#SpotVSFuturesStrategy When deciding between spot and futures trading strategies, consider your investment goals, risk tolerance, and market understanding.

*Spot Trading*

- *Immediate Ownership*: Buy or sell assets for immediate delivery, transferring ownership instantly.

- *Lower Risk*: Limited to the asset's real-time value, without leverage.

- *Flexibility*: Suitable for short-term traders and day traders.

- *No Expiration*: Trades settle promptly, without future obligations.

*Futures Trading*

- *Contractual Obligation*: Buy or sell contracts for future delivery at a predetermined price.

- *Leverage*: Allows traders to control larger positions with smaller capital, amplifying gains and losses.

- *Hedging*: Enables risk management by locking in prices for future transactions.

- *Expiration Date*: Contracts settle on a specific date, requiring position closure or rollover.¹

*Key Differences*

- *Pricing Mechanism*: Spot prices reflect real-time supply and demand, while futures prices are based on expected future market conditions.
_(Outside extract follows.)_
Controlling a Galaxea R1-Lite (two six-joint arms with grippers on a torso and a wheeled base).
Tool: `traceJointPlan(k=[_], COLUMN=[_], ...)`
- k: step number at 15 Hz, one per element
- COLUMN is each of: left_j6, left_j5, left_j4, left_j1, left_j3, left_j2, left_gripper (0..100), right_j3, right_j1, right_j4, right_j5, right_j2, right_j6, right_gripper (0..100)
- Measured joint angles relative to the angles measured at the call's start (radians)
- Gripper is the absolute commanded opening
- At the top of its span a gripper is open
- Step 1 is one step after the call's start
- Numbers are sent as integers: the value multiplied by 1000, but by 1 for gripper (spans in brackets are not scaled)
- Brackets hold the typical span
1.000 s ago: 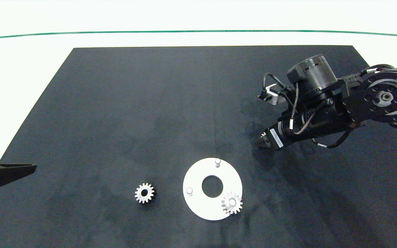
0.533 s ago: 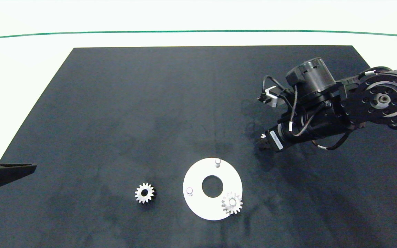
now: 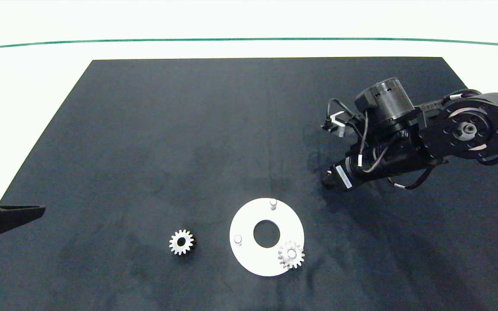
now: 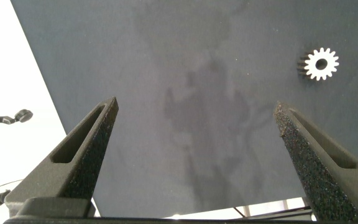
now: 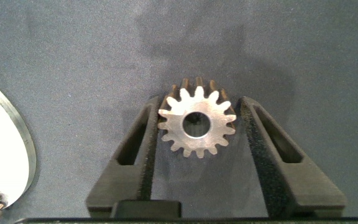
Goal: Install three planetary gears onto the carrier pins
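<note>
Our right gripper (image 5: 197, 124) pinches a small, stiff, likely slippery metal gear (image 5: 197, 122) across its teeth; our left gripper (image 4: 197, 155) is spread.

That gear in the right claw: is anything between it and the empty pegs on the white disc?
Nothing visible: only bare black mat lies between the right gripper, shut on a gear, and the white disc with its two bare pins.

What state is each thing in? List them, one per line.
Right gripper: shut on a planetary gear, off the mat.
Left gripper: open, empty, parked at the mat's edge.
Loose gear: flat on the mat, uninstalled.
Seated gear: on a carrier pin.
Two other pins: bare.
</note>
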Motion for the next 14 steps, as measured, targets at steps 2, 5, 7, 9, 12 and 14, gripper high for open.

- *Risk Tolerance*: Spot trading suits risk-averse traders, while futures trading is better for those comfortable with higher risks.

- *Capital Requirements*: Spot trading requires full capital upfront, whereas futures trading allows for leverage.²

*Choosing a Strategy*

- *Short-term Focus*: Spot trading for immediate transactions and short-term gains.

- *Long-term Approach*: Futures trading for hedging and speculating on future price movements.

- *Risk Management*: Combine spot and futures strategies to optimize trading performance and mitigate risks.